`macrosynergy.learning.signal_optimizer`

#

`macrosynergy.learning.signal_optimizer`

Class to handle the calculation of quantamental predictions based on adaptive hyperparameter and model selection.

**Classes**#

`SignalOptimizer`

#

`SignalOptimizer`

None

`SignalOptimizer.__init__()`

#

`SignalOptimizer.__init__(self, inner_splitter, X, y, blacklist, initial_nsplits, threshold_ndates)`

Class for sequential optimization of raw signals based on quantamental features.
Optimization is performed through nested cross-validation, with the outer splitter an
instance of `ExpandingIncrementPanelSplit`

reflecting a pipeline through time simulating
the experience of an investor. In each iteration of the outer splitter, a training and
test set are created, and a grid search using the specified ‘inner_splitter’ is performed
to determine an optimal model amongst a set of candidate models. Once this is selected,
the chosen model is used to make the test set forecasts. Lastly, we cast these forecasts
back by a frequency period to account for the lagged features, creating point-in-time
signals.

The features in the dataframe, X, are expected to be lagged quantamental indicators, at a single native frequency unit, with the targets, in y, being the cumulative returns at the native frequency. By providing a blacklisting dictionary, preferably through macrosynergy.management.make_blacklist, the user can specify time periods to ignore.

`:param <BasePanelSplit> inner_splitter`

: Panel splitter that is used to split each
training set into smaller (training, test) pairs for cross-validation. At present that
splitter has to be an instance of `RollingKFoldPanelSplit`

, `ExpandingKFoldPanelSplit`

or
`ExpandingIncrementPanelSplit`

.

`:param <pd.DataFrame> X`

: Wide pandas dataframe of features and date-time indexes that
capture the periods for which the signals are to be calculated. Since signals must make
time seried predictions, the features in `X`

must be lagged by one period, i.e., the
values used for the current period must be those that were originally recorded for the
previous period. The frequency of features (and targets) determines the frequency at which
model predictions are made and evaluated. This means that if we have monthly data, the
learning process uses the performance of monthly predictions.

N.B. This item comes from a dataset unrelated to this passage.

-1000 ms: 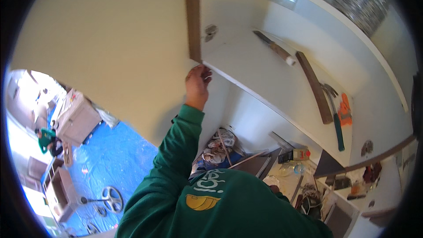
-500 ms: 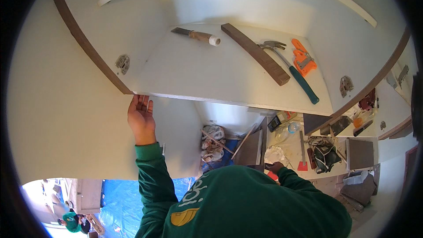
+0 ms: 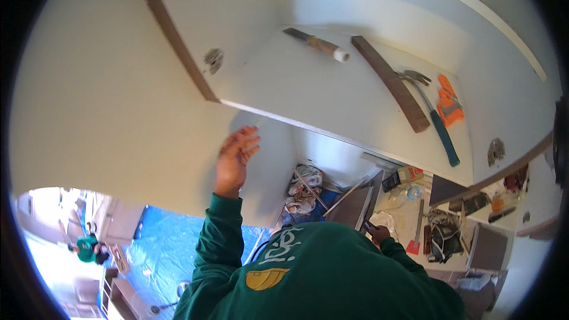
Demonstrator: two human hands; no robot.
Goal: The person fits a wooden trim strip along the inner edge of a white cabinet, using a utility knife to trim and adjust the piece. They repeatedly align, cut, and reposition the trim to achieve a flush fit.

`:param <Union[pd.DataFrame,pd.Series]> y`

: Pandas dataframe or series of targets
corresponding with a time index equal to the features in `X`

.

`:param <Dict[str, Tuple[pd.Timestamp, pd.Timestamp]]> blacklist`

: cross-sections with
date ranges that should be excluded from the data frame.

`:param <Optional[Union[int, np.int_]]> initial_nsplits`

: The number of splits to be used
in the initial training set for cross-validation. If not None, this parameter ovverrides
the number of splits in the inner splitter. By setting this value, the ensuing signal
optimization process uses a changing number of cross-validation splits over time. The
parameter “threshold_ndates”, which defines the dynamics of the adaptive number of splits,
must be set in this case. Default is None.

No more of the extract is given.